=== Exercise ===
Please return each entry exactly as it appears, but not the pictures.

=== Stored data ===
★ ★ ★ ★ ★

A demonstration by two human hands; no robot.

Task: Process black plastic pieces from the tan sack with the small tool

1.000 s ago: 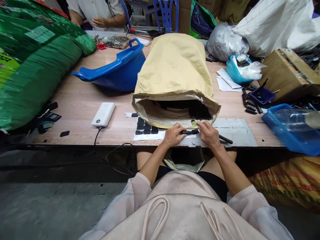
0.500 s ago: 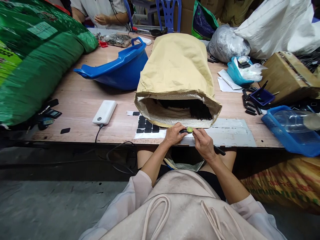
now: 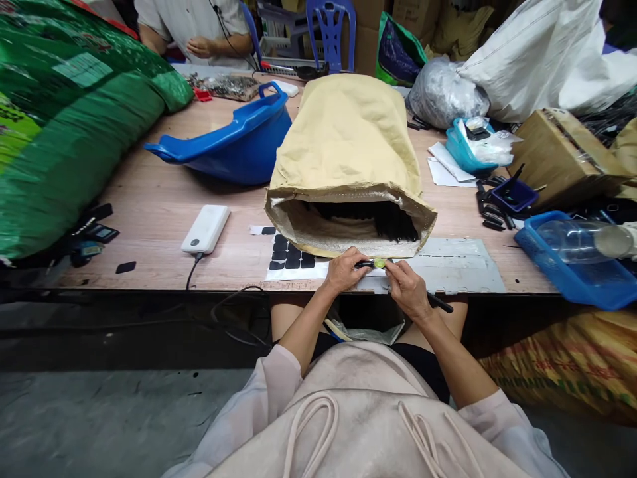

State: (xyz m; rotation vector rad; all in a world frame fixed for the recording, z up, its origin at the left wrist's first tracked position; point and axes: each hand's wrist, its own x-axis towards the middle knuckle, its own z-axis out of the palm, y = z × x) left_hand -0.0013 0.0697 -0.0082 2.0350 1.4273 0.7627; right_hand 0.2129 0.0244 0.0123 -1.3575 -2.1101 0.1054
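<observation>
My left hand (image 3: 345, 269) is closed in a pinch on the left end of a small black piece with a round yellow-green part (image 3: 379, 263). Fingertips of my right hand (image 3: 409, 289) meet at the right side of that round part. A slim black-handled tool (image 3: 440, 303) sticks out under the right palm; its other end is hidden in the hand. Just beyond my hands lies a beige sack (image 3: 355, 133), its mouth facing me, with a heap of black pieces (image 3: 395, 222) inside. Beside my left hand, a white sheet carries rows of black square stickers (image 3: 293, 253).
A blue basin (image 3: 233, 149) lies tilted left of the sack. A white power bank (image 3: 206, 229) with a cable sits nearer me. Green sacks (image 3: 89, 153) fill the left; a blue tray (image 3: 572, 279) with a plastic bottle stands right. Across the table sits another person (image 3: 199, 33).
The view has shifted slightly. Both hands stay together at the table edge, and the black piece shows a little more between them, its round part turned slightly.
</observation>
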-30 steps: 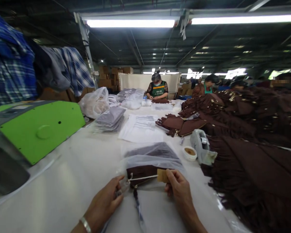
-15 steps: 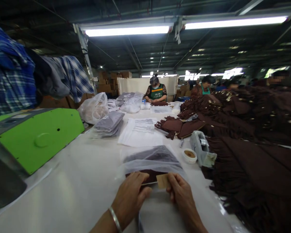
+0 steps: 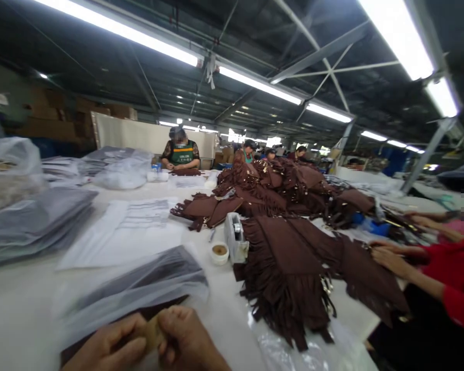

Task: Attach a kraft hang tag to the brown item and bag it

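Note:
My right hand [image 3: 189,342] pinches a small tan piece of card or paper [image 3: 152,334] between thumb and fingers. Closed on the other end of the same tan card is my left hand [image 3: 110,344], its fingertips nearly meeting those of the right. Under and just beyond both hands lies a translucent plastic bag [image 3: 139,286] with something dark inside. A strip of dark brown material [image 3: 178,301] shows at the bag's near edge, partly hidden by my hands.
A tape dispenser [image 3: 235,239] and a small round tub [image 3: 219,252] stand beyond the bag. Brown fringed bags [image 3: 290,247] cover the right side. Bagged pieces [image 3: 42,216] are stacked left, by white sheets [image 3: 123,232]. A co-worker in red [image 3: 452,278] handles brown material at right.
The view has swung to the right, bringing the co-worker in red into sight. My left hand has come over to the tan card, which only the right hand held before.

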A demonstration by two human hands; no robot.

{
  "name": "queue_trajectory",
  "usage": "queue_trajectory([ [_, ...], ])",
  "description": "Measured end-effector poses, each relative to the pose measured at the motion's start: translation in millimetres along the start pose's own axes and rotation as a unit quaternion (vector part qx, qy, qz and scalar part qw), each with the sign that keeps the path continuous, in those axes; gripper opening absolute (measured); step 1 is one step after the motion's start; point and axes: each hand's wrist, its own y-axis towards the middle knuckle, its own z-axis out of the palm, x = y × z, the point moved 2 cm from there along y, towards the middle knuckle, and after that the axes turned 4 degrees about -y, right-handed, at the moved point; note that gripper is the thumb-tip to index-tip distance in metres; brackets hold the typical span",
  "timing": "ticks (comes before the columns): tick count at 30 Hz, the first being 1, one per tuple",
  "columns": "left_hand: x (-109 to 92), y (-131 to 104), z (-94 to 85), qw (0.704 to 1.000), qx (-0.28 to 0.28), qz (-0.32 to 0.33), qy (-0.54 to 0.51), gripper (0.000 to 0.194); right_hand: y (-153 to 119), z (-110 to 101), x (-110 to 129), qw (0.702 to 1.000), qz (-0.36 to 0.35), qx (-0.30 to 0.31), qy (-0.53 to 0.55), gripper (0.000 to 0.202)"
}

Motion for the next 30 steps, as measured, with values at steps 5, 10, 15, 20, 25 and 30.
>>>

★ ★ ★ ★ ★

=== Result of this task ===
A demonstration by two human hands; no robot.

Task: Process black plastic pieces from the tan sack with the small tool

1.000 s ago: 
0.500 s ago: 
now: 

State: (xyz m; rotation vector rad; all in a world frame fixed for the recording, z up, its origin at the left wrist's first tracked position; point and axes: each hand's wrist, its own x-axis towards the middle knuckle, its own z-axis out of the palm, y = z × x) left_hand -0.0013 0.0697 -0.0082 2.0350 1.4273 0.7627; right_hand 0.2129 0.0244 0.0123 -1.3575 -2.1101 0.1054
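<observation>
My left hand (image 3: 345, 269) is closed in a pinch on the left end of a small black piece with a round yellow-green part (image 3: 379, 263). Fingertips of my right hand (image 3: 409, 289) meet at the right side of that round part. A slim black-handled tool (image 3: 440, 303) sticks out under the right palm; its other end is hidden in the hand. Just beyond my hands lies a beige sack (image 3: 355, 133), its mouth facing me, with a heap of black pieces (image 3: 395, 222) inside. Beside my left hand, a white sheet carries rows of black square stickers (image 3: 293, 253).
A blue basin (image 3: 233, 149) lies tilted left of the sack. A white power bank (image 3: 206, 229) with a cable sits nearer me. Green sacks (image 3: 89, 153) fill the left; a blue tray (image 3: 572, 279) with a plastic bottle stands right. Across the table sits another person (image 3: 199, 33).
The view has shifted slightly. Both hands stay together at the table edge, and the black piece shows a little more between them, its round part turned slightly.
</observation>
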-30 steps: 
-15 steps: 
+0 steps: 

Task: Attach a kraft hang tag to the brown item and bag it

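Note:
My right hand [image 3: 189,342] pinches a small tan piece of card or paper [image 3: 152,334] between thumb and fingers. Closed on the other end of the same tan card is my left hand [image 3: 110,344], its fingertips nearly meeting those of the right. Under and just beyond both hands lies a translucent plastic bag [image 3: 139,286] with something dark inside. A strip of dark brown material [image 3: 178,301] shows at the bag's near edge, partly hidden by my hands.
A tape dispenser [image 3: 235,239] and a small round tub [image 3: 219,252] stand beyond the bag. Brown fringed bags [image 3: 290,247] cover the right side. Bagged pieces [image 3: 42,216] are stacked left, by white sheets [image 3: 123,232]. A co-worker in red [image 3: 452,278] handles brown material at right.
The view has swung to the right, bringing the co-worker in red into sight. My left hand has come over to the tan card, which only the right hand held before.
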
A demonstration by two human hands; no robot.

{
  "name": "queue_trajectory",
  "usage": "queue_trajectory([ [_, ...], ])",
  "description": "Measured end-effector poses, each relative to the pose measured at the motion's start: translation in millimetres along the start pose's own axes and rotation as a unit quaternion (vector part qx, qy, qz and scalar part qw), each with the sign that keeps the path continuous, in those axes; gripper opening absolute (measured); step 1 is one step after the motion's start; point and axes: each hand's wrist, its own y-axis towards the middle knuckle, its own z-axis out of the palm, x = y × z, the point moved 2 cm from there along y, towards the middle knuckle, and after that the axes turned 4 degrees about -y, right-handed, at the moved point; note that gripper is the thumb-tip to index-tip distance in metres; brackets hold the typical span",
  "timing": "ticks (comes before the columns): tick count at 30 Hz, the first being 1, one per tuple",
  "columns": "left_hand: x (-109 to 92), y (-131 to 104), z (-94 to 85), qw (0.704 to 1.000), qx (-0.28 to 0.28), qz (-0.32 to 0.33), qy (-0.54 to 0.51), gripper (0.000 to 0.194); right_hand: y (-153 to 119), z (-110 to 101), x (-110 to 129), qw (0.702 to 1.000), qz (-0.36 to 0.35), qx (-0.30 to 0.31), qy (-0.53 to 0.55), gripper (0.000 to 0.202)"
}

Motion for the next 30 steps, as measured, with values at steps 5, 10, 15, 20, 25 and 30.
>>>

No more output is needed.